All of lore.kernel.org
 help / color / mirror / Atom feed
From: Xiaofei Tan <tanxiaofei@huawei.com>
To: John Garry <john.garry@huawei.com>,
	Borislav Petkov <bp@alien8.de>,
	"Robert Richter" <rrichter@marvell.com>
Cc: Mauro Carvalho Chehab <mchehab@kernel.org>,
	Tony Luck <tony.luck@intel.com>,
	James Morse <james.morse@arm.com>,
	Aristeu Rozanski <aris@redhat.com>,
	"linux-edac@vger.kernel.org" <linux-edac@vger.kernel.org>,
	"linux-kernel@vger.kernel.org" <linux-kernel@vger.kernel.org>,
	Toshi Kani <toshi.kani@hpe.com>,
	Shiju Jose <shiju.jose@huawei.com>
Subject: Re: [PATCH 11/11] EDAC/ghes: Create one memory controller per physical memory array
Date: Tue, 24 Mar 2020 19:32:16 +0800	[thread overview]
Message-ID: <5E79EFC0.3040108@huawei.com> (raw)

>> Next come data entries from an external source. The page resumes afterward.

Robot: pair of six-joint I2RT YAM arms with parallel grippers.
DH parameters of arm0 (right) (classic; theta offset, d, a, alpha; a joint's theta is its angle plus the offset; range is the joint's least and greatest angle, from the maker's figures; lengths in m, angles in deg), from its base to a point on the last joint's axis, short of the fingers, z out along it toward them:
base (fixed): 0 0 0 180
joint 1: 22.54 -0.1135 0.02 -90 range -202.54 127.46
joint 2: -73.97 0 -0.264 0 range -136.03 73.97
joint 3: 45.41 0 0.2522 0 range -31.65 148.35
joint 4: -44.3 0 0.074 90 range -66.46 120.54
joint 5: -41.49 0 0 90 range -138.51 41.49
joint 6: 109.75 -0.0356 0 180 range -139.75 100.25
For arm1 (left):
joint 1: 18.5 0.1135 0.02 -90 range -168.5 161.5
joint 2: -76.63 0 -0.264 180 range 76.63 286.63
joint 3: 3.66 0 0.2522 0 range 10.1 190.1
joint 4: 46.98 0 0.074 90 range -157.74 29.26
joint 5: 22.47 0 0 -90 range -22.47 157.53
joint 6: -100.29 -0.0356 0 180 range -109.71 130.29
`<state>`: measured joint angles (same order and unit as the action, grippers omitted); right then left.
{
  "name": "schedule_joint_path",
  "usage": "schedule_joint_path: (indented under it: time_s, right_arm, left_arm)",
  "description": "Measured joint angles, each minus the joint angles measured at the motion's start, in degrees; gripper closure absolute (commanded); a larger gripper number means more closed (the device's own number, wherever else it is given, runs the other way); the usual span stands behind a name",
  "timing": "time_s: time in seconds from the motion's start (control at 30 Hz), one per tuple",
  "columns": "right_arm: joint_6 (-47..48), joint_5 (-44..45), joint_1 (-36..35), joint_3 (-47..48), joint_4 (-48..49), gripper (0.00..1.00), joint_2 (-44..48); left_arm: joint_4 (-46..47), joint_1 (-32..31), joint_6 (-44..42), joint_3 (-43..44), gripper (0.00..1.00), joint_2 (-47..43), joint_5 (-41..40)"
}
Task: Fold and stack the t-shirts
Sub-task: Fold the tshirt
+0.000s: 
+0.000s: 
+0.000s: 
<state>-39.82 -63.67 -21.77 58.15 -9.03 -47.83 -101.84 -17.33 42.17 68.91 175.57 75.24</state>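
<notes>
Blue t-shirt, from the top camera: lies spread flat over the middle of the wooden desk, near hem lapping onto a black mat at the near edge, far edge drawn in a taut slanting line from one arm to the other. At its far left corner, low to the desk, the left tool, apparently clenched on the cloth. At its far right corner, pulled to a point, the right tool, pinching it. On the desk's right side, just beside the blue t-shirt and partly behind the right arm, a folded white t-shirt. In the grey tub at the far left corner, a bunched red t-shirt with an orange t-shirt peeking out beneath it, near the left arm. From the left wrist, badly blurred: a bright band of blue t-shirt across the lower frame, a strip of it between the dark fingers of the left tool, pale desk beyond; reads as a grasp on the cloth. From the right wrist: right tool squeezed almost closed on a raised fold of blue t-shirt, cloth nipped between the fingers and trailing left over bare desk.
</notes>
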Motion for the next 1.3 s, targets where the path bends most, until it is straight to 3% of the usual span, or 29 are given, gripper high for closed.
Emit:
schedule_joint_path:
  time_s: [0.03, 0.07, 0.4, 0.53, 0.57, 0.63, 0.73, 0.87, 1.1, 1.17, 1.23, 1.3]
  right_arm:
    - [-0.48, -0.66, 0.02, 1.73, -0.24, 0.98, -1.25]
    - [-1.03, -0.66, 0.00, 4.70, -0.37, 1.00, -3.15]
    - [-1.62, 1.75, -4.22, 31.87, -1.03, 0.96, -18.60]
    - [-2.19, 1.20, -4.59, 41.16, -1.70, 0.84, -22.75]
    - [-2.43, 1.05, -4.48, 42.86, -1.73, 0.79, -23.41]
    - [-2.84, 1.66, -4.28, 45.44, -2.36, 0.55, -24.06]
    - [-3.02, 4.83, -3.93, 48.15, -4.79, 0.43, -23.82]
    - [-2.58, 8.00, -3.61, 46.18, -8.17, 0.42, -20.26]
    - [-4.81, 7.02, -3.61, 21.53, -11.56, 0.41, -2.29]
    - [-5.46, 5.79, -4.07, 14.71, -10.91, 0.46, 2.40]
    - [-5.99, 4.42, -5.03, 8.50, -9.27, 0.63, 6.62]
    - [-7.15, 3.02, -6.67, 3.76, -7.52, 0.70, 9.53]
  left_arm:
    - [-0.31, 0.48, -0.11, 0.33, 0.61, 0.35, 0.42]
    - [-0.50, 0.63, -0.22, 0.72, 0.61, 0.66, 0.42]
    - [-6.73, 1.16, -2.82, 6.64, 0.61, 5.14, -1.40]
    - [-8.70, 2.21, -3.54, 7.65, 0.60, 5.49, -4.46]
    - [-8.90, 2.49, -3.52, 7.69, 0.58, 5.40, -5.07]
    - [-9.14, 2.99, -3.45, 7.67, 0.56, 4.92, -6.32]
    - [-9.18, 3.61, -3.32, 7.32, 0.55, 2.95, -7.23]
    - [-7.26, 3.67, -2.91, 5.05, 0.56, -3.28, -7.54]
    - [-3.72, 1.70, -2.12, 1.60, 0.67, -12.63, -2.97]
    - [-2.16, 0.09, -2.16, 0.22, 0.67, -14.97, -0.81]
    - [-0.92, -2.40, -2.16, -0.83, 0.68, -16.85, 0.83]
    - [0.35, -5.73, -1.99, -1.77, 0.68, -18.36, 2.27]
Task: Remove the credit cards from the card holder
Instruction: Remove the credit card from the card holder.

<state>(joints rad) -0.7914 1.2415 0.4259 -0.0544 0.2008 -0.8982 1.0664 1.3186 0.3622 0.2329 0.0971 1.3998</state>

In-Reply-To: <924f4c0e-1f9d-e7de-17cd-466eb3a74d90@huawei.com>


On 2020/3/18 0:34, John Garry wrote:
> On 16/03/2020 09:51, Borislav Petkov wrote:
>> On Fri, Mar 06, 2020 at 04:13:18PM +0100, Robert Richter wrote:
>>> The ghes driver only creates one memory controller for the whole
>>> system. This does not reflect memory topology especially in multi-node
>>> systems. E.g. a Marvell ThunderX2 system shows:
>>>
>>>   /sys/devices/system/edac/mc/mc0/dimm0
>>>   /sys/devices/system/edac/mc/mc0/dimm1
>>>   /sys/devices/system/edac/mc/mc0/dimm2
>>>   /sys/devices/system/edac/mc/mc0/dimm3
>>>   /sys/devices/system/edac/mc/mc0/dimm4
>>>   /sys/devices/system/edac/mc/mc0/dimm5
>>>   /sys/devices/system/edac/mc/mc0/dimm6
>>>   /sys/devices/system/edac/mc/mc0/dimm7
>>>   /sys/devices/system/edac/mc/mc0/dimm8
>>>   /sys/devices/system/edac/mc/mc0/dimm9
>>>   /sys/devices/system/edac/mc/mc0/dimm10
>>>   /sys/devices/system/edac/mc/mc0/dimm11
>>>   /sys/devices/system/edac/mc/mc0/dimm12
>>>   /sys/devices/system/edac/mc/mc0/dimm13
>>>   /sys/devices/system/edac/mc/mc0/dimm14
>>>   /sys/devices/system/edac/mc/mc0/dimm15
>>>
>>> The DIMMs 9-15 are located on the 2nd node of the system. On
>>> comparable x86 systems there is one memory controller per node. The
>>> ghes driver should also group DIMMs depending on the topology and
>>> create one MC per node.
>>>
>>> There are several options to detect the topology. ARM64 systems
>>> retrieve the (NUMA) node information from the ACPI SRAT table (see
>>> acpi_table_parse_srat()). The node id is later stored in the physical
>>> address page. The pfn_to_nid() macro could be used for a DIMM after
>>> determining its physical address. The drawback of this approach is
>>> that there are too many subsystems involved it depends on. It could
>>> easily break and makes the implementation complex. E.g. pfn_to_nid()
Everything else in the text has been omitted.